Abstract

This research focuses into the proposed Digital Economy Taxation Act, scrutinizing its provisions aimed at bolstering income tax and value-added tax (VAT) compliance. The bill mandates network intermediaries and ecommerce platforms, including those without a physical presence in the country, to act as withholding agents, a move that has sparked debate over its implementation challenges, such as the requirement for non-resident entities to establish a representative office within the Philippines. Utilizing qualitative method through documentary analysis, this study compares the Philippine approach to digital taxation with initiatives undertaken by other ASEAN countries, analyzing literature, articles, reports, blogs, and media releases to gain insights to the regional tax landscape.

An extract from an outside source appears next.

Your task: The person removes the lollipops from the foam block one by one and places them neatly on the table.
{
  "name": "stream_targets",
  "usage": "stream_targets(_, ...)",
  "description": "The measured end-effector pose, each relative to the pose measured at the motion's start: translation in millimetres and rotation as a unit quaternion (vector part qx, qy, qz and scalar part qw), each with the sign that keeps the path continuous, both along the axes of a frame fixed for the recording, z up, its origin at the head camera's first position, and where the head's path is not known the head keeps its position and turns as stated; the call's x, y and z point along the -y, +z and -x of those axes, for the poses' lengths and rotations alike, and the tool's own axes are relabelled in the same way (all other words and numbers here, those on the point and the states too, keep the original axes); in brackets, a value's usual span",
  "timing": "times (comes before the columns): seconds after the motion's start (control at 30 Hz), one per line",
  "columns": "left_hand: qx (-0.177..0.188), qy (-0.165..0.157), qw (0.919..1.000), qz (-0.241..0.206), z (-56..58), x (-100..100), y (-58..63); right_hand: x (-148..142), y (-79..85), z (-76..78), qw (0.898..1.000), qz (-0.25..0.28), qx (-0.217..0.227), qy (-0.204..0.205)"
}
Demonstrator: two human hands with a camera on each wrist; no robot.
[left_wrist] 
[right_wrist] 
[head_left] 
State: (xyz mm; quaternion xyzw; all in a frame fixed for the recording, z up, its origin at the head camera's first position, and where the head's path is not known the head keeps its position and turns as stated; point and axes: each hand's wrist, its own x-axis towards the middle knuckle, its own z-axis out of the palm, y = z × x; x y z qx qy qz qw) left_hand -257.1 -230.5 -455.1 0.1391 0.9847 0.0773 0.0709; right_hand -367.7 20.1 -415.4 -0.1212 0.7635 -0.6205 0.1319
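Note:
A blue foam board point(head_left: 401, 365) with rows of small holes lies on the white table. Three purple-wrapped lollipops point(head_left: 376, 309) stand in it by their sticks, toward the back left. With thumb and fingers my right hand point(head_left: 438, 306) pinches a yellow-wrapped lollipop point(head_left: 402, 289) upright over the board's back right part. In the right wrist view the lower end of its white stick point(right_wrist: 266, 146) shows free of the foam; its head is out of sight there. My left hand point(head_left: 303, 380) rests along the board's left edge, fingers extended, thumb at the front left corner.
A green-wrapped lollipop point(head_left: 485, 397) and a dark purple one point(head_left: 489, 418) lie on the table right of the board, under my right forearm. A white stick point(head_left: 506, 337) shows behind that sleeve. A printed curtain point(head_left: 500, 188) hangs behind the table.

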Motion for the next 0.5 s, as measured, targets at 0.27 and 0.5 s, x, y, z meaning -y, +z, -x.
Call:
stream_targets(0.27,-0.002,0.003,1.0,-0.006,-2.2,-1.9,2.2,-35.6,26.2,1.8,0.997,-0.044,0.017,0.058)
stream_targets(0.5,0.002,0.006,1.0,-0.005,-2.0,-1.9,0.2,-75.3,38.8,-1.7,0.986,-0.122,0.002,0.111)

The paper seeks to uncover the nuances of each country's digital tax policies, focusing on the variance in tax rates and the thresholds set for business registration. The analysis extends to the potential economic impacts of the Digital Economy Taxation Act on the Philippines, considering both the opportunities and complexities posed by its enforcement. The paper underscores the imperative nature of digital taxation in an era increasingly reliant on digital transactions while highlighting the challenges associated with tax collection from non-resident digital service providers. The research provides a comprehensive understanding of the ASEAN digital taxation framework and offer insights into establishing unambiguous rules that ensure effective tax collection without hindering the growth of the burgeoning digital economy.